How to complete this task:
Reproduce each line below precisely. Drop the pictures.

Collected material:
= = = = =
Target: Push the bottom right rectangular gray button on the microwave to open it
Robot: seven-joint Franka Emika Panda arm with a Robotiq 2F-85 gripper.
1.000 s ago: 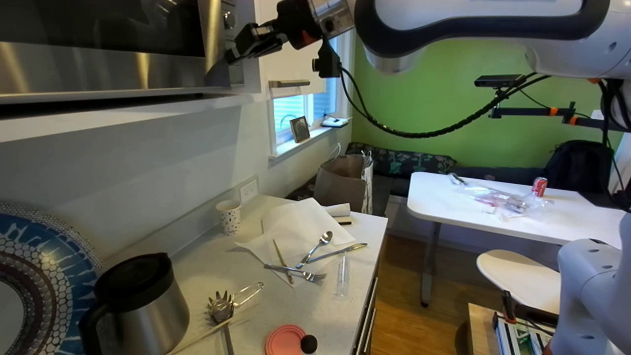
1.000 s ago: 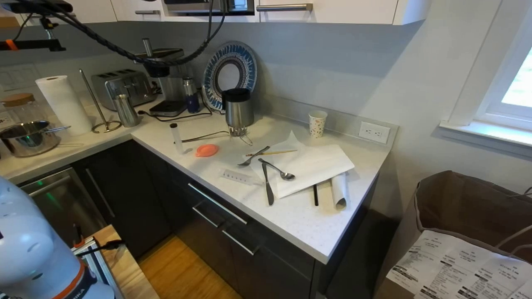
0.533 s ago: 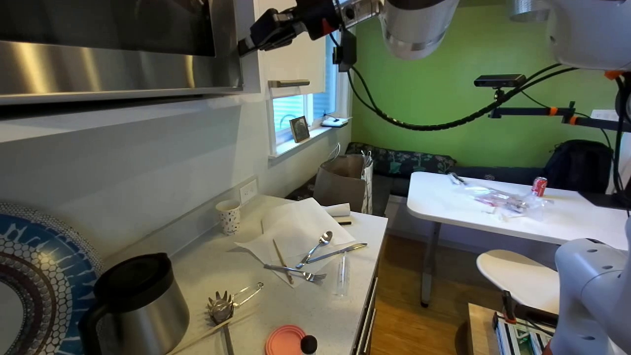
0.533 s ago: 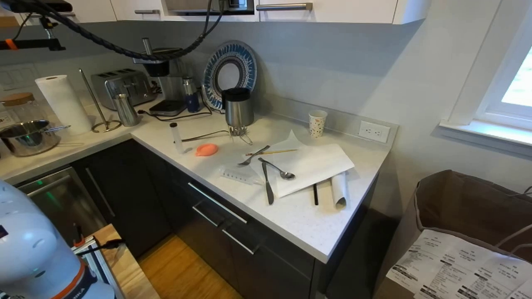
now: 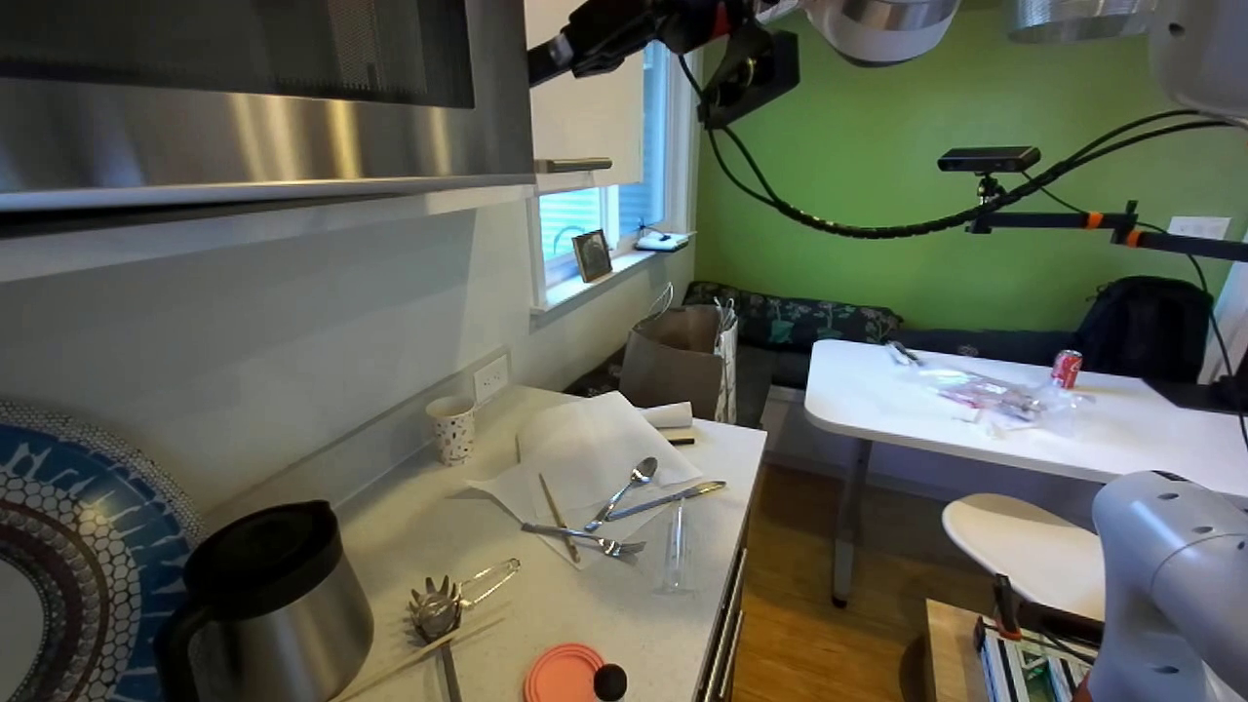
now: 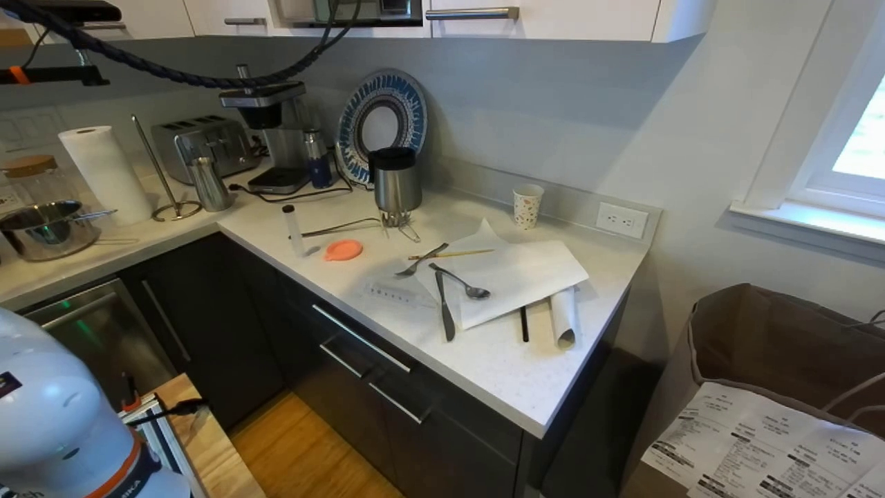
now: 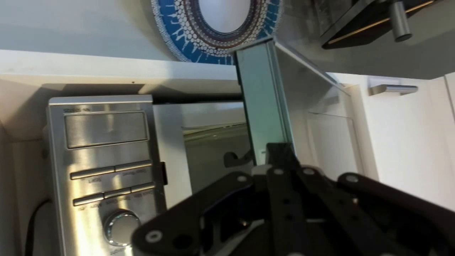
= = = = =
Exercise output:
Target: Push the bottom right rectangular gray button on the microwave to open it
Robot: seven-joint Franka Emika Panda arm with a Robotiq 2F-85 gripper.
1.000 s ago: 
1.000 s ago: 
0.533 s ago: 
0.533 s ago: 
now: 
now: 
now: 

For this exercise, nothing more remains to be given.